O caso mais recente é o da Clínica Santa Maria. Foi ali que a cantora Cássia Eller se internou e morreu, em 2001, após ataque cardíaco. O local foi vendido há um ano e os novos proprietários não mantiveram o nome. Agora, na Rua das Laranjeiras, 72, funciona a Casa de Saúde Rio Laranjeiras. "No auge da epidemia de dengue, com a recepção lotada, alguém gritava: ‘É por isso que morreu a Cássia Eller’. Como se a crise fosse só nossa e não de todos os hospitais do Rio. Mas não podemos deixar a nossa confiança balançar. Clara Nunes morreu na Clínica São Vicente, que hoje é reconhecida pela medicina de ponta", diz o diretor da Rio Laranjeiras, João Alberto Magalhães Cordeiro Júnior.

Para se livrar dos fantasmas, a clínica passou por reformas, que incluíram desde a recuperação da fachada tombada à reformulação da recepção e da emergência.

ÔNIBUS 174 - Como nos casos de acidentes aéreos - em que o número do vôo deixa de ser utilizado pelas companhias -, o ônibus 174 não existe mais. A linha Central-Gávea virou 158, um ano após Sandro Nascimento ter feito passageiros reféns por mais de quatro horas, em 12 de junho de 2000.

O seqüestro foi transmitido ao vivo pela televisão. Quando o criminoso estava prestes a deixar o veículo, uma ação desastrada da polícia provocou a morte da refém Geísa Firmo Gonçalves. Sandro Nascimento foi morto por asfixia numa viatura da PM. Todos os policiais foram absolvidos.

Mas só trocar de nome não é garantia para se livrar do estigma.
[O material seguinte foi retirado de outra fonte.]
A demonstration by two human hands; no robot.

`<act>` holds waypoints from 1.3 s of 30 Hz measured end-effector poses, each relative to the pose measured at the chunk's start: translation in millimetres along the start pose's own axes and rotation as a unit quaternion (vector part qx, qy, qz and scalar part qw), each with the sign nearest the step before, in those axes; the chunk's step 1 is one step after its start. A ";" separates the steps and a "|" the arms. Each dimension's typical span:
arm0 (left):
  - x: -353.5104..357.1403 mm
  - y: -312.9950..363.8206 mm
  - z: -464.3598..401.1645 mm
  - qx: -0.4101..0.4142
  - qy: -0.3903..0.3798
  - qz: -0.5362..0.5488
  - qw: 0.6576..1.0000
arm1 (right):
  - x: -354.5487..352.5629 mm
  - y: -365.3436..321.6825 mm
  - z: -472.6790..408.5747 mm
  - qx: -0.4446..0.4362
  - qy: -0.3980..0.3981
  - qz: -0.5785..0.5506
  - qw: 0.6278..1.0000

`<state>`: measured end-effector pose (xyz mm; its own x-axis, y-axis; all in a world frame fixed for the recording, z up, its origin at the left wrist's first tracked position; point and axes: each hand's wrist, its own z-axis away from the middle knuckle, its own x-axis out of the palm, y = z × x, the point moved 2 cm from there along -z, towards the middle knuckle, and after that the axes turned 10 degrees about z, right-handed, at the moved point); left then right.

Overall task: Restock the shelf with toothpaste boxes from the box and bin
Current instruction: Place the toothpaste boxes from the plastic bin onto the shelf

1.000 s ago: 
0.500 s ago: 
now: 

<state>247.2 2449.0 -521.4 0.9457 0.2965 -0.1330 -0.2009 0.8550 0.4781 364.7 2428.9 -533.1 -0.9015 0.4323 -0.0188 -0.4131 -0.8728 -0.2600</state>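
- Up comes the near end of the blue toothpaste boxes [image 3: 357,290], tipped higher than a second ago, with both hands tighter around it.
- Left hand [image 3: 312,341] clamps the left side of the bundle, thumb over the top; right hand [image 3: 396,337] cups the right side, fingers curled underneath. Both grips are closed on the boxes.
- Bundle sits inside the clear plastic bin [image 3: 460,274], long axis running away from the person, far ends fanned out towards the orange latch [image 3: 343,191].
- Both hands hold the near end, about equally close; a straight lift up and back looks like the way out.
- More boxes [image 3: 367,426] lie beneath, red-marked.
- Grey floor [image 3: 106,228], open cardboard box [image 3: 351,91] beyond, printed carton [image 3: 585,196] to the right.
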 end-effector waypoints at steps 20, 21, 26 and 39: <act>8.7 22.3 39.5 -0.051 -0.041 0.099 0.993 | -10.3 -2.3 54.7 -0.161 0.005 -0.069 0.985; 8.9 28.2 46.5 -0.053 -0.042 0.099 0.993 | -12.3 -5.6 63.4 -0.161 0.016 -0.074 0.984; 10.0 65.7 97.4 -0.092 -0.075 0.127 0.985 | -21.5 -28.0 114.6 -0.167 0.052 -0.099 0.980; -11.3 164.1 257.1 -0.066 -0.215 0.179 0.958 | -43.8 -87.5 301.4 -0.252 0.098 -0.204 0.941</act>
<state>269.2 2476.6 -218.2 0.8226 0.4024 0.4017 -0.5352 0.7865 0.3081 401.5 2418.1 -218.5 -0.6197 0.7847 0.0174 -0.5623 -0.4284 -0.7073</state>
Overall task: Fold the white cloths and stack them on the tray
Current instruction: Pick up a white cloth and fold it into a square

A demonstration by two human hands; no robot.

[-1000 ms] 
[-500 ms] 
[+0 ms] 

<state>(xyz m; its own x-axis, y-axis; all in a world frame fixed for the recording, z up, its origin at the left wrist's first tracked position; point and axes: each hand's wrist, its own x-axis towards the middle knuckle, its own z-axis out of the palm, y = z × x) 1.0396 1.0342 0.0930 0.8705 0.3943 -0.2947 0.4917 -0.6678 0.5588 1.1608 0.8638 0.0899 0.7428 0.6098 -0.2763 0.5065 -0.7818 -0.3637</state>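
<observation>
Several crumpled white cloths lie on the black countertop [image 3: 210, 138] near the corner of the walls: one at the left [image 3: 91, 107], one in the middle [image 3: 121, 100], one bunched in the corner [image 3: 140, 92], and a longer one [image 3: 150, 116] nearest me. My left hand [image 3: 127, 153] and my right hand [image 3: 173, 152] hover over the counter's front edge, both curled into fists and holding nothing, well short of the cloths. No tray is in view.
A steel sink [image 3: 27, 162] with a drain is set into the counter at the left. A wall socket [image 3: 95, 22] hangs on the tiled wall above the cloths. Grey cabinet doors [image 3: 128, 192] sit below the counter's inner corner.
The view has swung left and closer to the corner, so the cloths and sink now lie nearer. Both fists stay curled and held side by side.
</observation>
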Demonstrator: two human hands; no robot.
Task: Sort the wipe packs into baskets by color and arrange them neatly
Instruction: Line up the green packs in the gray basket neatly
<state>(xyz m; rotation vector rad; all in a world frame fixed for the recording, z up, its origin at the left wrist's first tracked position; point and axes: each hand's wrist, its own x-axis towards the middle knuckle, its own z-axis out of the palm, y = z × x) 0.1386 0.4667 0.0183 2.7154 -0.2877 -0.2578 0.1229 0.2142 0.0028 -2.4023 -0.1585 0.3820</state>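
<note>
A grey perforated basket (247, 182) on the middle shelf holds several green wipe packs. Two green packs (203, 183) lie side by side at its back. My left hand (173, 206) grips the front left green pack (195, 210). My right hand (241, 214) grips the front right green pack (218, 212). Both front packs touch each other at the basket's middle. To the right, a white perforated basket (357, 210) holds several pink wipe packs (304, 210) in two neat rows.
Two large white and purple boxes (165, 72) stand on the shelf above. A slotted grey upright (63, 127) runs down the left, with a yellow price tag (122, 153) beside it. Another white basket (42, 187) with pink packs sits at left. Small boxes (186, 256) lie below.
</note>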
Que o digam os moradores do antigo Barata Ribeiro, 200. O edifício voltou às páginas policiais no início deste ano, com a prisão de Marlene de Oliveira Cavalcanti da Silveira, de 68 anos. Ela tinha em casa 16 papelotes de cocaína e vendeu um deles para um casal de policiais disfarçados. Foi apelidada de Vovó do Pó. De acordo com a investigação, ela atuava havia dez anos no prédio e monitorava do seu apartamento o movimento de entrada e saída do edifício, que não exige identificação.

ENDEREÇOS DE TRAGÉDIAS - Quem passa pelo Edifício Torre Almirante, na esquina das Ruas Graça Aranha e Almirante Barroso, nem lembra que o local foi palco do incêndio do Edifício Andorinha, em 1986, que deixou 21 mortos e mais de 50 feridos. O endereço foi reabilitado pelo luxuoso edifício construído entre 2003 e 2004. Nada resta do Andorinha - exceto o mosaico de Belmiro de Almeida, que enfeitava a portaria e hoje está numa praça na Rua do Lavradio.

Outro endereço que se livrou do passado de tragédias foi o restaurante da Avenida Nestor Moreira, 11. Ali funcionou o Sol & Mar, de onde partiu o Bateau Mouche, que afundou no réveillon de 88/89. Após anos fechado, reabriu no local o Real Astoria, que funcionou no Leblon, nos anos 70.